## Exercise objective
Restate the whole listing below word for word and keep the images out.

## Information shown
◆ ◆ ◆ ◆ ◆

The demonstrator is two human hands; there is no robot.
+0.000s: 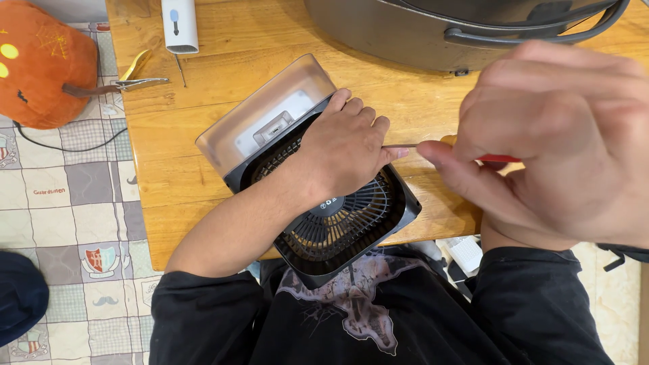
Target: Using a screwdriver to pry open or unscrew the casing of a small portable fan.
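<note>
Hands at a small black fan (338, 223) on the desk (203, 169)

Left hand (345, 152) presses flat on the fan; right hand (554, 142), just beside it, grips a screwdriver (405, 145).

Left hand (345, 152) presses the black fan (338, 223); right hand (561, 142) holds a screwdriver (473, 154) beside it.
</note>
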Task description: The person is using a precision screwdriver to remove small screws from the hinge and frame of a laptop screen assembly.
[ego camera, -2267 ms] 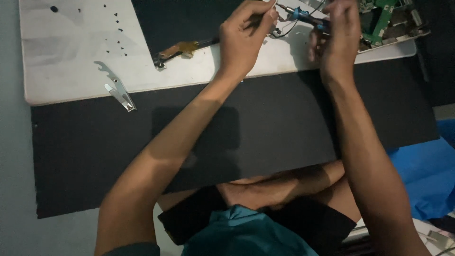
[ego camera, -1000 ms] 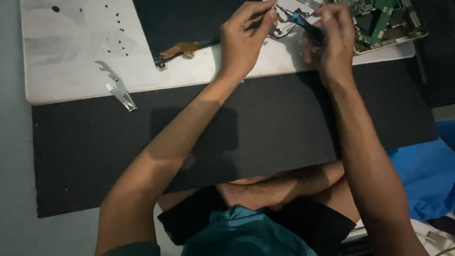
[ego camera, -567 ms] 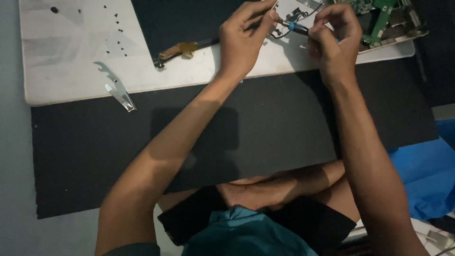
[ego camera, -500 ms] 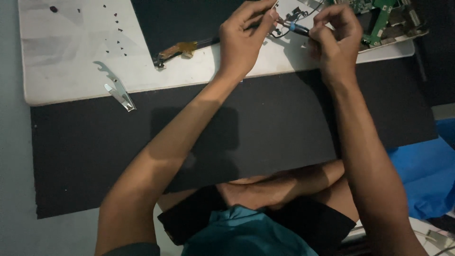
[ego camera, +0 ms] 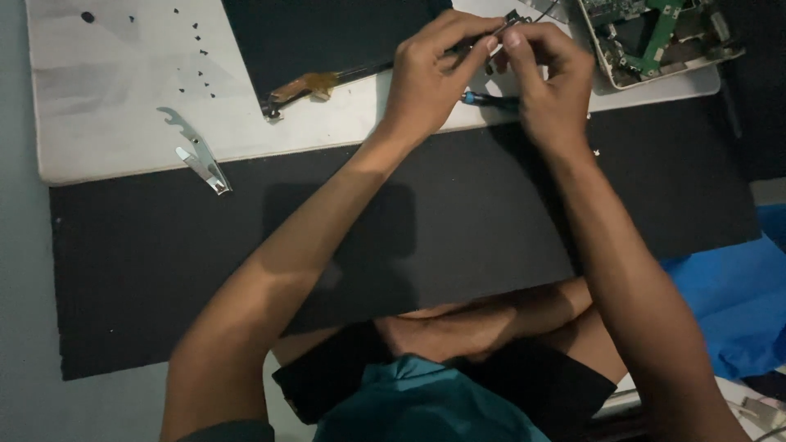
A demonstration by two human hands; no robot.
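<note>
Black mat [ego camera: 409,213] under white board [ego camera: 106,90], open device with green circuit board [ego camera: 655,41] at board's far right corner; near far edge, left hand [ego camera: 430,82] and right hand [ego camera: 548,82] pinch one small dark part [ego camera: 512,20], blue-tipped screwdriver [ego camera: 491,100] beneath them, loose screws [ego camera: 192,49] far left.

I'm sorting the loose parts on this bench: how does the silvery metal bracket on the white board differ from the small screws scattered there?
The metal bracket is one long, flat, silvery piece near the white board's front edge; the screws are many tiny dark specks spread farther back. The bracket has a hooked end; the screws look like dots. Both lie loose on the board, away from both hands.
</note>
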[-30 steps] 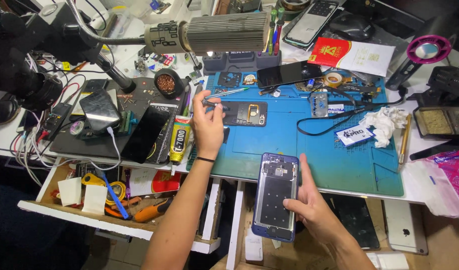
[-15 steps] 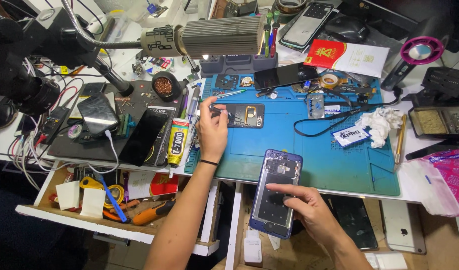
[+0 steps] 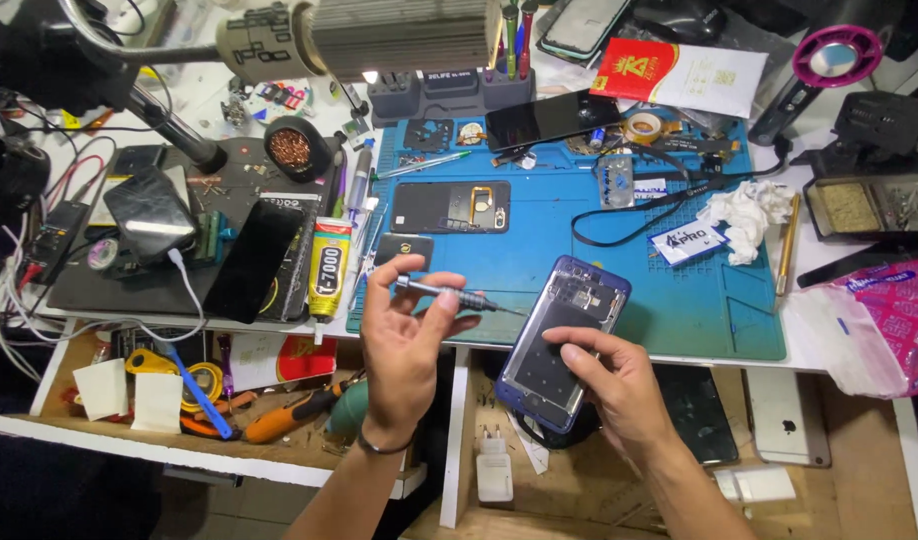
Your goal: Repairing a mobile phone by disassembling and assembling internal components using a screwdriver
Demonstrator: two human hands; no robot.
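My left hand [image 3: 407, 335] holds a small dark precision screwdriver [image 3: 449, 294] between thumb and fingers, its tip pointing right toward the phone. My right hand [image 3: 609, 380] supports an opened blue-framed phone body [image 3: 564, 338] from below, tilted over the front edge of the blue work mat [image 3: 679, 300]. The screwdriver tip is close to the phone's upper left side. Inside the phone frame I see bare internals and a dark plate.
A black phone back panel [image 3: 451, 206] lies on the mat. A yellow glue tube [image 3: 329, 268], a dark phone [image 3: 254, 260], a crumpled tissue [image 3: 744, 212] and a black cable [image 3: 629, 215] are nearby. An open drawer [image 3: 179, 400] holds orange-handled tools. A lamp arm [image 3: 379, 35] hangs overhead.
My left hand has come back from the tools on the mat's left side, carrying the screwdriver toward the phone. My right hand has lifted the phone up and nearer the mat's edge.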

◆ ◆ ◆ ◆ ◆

## Reply
The demonstrator is two human hands; there is no robot.
+0.000s: 
Target: Using a screwdriver to pry open or unscrew the casing of a small portable fan.
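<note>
Hands at a small black fan (338, 223) on the desk (203, 169)

Left hand (345, 152) presses flat on the fan; right hand (554, 142), just beside it, grips a screwdriver (405, 145).

Left hand (345, 152) presses the black fan (338, 223); right hand (561, 142) holds a screwdriver (473, 154) beside it.
</note>
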Task description: The person is using a precision screwdriver to remove small screws from the hinge and frame of a laptop screen assembly.
[ego camera, -2267 ms] 
[ego camera, -1000 ms] 
[ego camera, -567 ms] 
[ego camera, -500 ms] 
[ego camera, +0 ms] 
A demonstration by two human hands; no robot.
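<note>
Black mat [ego camera: 409,213] under white board [ego camera: 106,90], open device with green circuit board [ego camera: 655,41] at board's far right corner; near far edge, left hand [ego camera: 430,82] and right hand [ego camera: 548,82] pinch one small dark part [ego camera: 512,20], blue-tipped screwdriver [ego camera: 491,100] beneath them, loose screws [ego camera: 192,49] far left.

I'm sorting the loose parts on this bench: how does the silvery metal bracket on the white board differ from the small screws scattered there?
The metal bracket is one long, flat, silvery piece near the white board's front edge; the screws are many tiny dark specks spread farther back. The bracket has a hooked end; the screws look like dots. Both lie loose on the board, away from both hands.
</note>
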[-30 steps] 
[-15 steps] 
[+0 steps] 
Your goal: Repairing a mobile phone by disassembling and assembling internal components using a screwdriver
Demonstrator: two human hands; no robot.
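My left hand [image 3: 407, 335] holds a small dark precision screwdriver [image 3: 449, 294] between thumb and fingers, its tip pointing right toward the phone. My right hand [image 3: 609, 380] supports an opened blue-framed phone body [image 3: 564, 338] from below, tilted over the front edge of the blue work mat [image 3: 679, 300]. The screwdriver tip is close to the phone's upper left side. Inside the phone frame I see bare internals and a dark plate.
A black phone back panel [image 3: 451, 206] lies on the mat. A yellow glue tube [image 3: 329, 268], a dark phone [image 3: 254, 260], a crumpled tissue [image 3: 744, 212] and a black cable [image 3: 629, 215] are nearby. An open drawer [image 3: 179, 400] holds orange-handled tools. A lamp arm [image 3: 379, 35] hangs overhead.
My left hand has come back from the tools on the mat's left side, carrying the screwdriver toward the phone. My right hand has lifted the phone up and nearer the mat's edge.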

Nothing else belongs in the output.